Vertical CPU Scaling: Reduce Cost of Capacity and Increase Reliability

This blog post describes the implementation of an automated vertical CPU scaling system in which every storage workload running at Uber is allocated the ideal amount of cores. The framework is used today to right-size more than 500,000 Docker containers, and since its inception it has applied a net reduction of allocations of more than 120,000 cores, leading to annual multi-million dollar savings in infrastructure spending.

At Uber, we run all storage workloads such as Docstore, Schemaless, M3, MySQL®, Cassandra®, Elasticsearch®, etcd®, Clickhouse®, and Grail in a containerized environment. In total, we run more than 1,000,000 storage containers on close to 75,000 hosts with more than 2.5 million CPU cores. To reduce the risk of noisy neighbors, every workload is allocated an isolated set of CPU cores [ref], and hosts are not overprovisioned. We run a multi-region replicated setup where traffic can be drained from an entire region as part of incident response.

Figure 1: Key metrics for Ubers stateful management platform.

One major challenge is to assign the right number of CPU cores to every container. Until recently the appropriate core count to set per container was manually determined by engineers responsible for each storage technology. The advantage of this approach is that domain experts have the responsibility of monitoring each of their technologies and making the right decisions. The disadvantage is that humans need to do this work, and it often becomes a reactive scaling strategy where settings are changed when they cause cost or reliability issues, instead of a proactive approach where containers are vertically scaled up and down based on actual usage to ensure consistent performance at the lowest possible cost.

Choosing the Right Metric to use for Vertical CPU Scaling

The first step in right-sizing containers is to define what we mean by “the right size.” In a nutshell, we want to assign as few resources to every container as possible without compromising the performance of the workload running in the container.

Different strategies can be used to determine the right core count to assign to each storage container. A very direct approach would be to establish a feedback loop between core business metrics (e.g., P99 latencies) and the allocation for the container. If the feedback loop is tight and fast enough then the allocation can be brought up or down to ensure the right allocation at all times. This approach, however, isn’t well suited for managing storage workloads, for the following reasons:

Storage workloads can take hours to move between hosts. Because data needs to be brought along with the compute resources, a model with frequent movements of workloads between hosts must be avoided.
Load can easily change by 2-5x throughout the week. With load changing that much, it becomes very difficult to create a model that determines the optimal core count to assign, since the containers most of the time will be overprovisioned.
Different use cases will have different key metrics to monitor. Building a model that works well for batch workloads will be very different from low-latency use cases, like serving restaurant menus for the Uber Eats app.

Figure 2: Illustration of how a storage container has a CPU utilization (blue), a peak utilization measured for the entire period (green), a current allocation (orange), and an optimal allocation to reach (red). The scaler gradually converges the allocation to the optimal value over a period of weeks.

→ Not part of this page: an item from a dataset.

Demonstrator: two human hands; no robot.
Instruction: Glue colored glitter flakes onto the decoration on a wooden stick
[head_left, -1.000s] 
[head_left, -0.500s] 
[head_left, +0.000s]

Instead of monitoring key business metrics, we instead built a model based on the CPU utilization measured externally for every storage container. The model ensures a specific ratio between the historically measured peak CPU utilization and the core count assigned to the container. The ratio between the peak usage and the allocation will be referred to as the CPU usage ratio. Figure 2 shows how the model based on the past 14 days of CPU usage determines the peak usage (green), and from this calculates the target allocation (red). The figure additionally shows how the current CPU allocation (yellow) is gradually converged to the green line.

The benefits of this approach are the following:

CPU utilization metrics are always available. This ensures we can create a “one-model-fits-all,” avoiding the time-consuming work creating a model per storage technology or use case.
CPU utilization metrics are fairly constant week over week, so in most cases, the last two weeks will predict the peak usage in the coming weeks quite accurately.
CPU utilization tends to increase in a predictable manner during a regional failover. By targeting, e.g., 40% CPU utilization, it is fairly certain that CPU utilization will not go above 80% during a regional failover, briefly doubling the load in a worst-case scenario.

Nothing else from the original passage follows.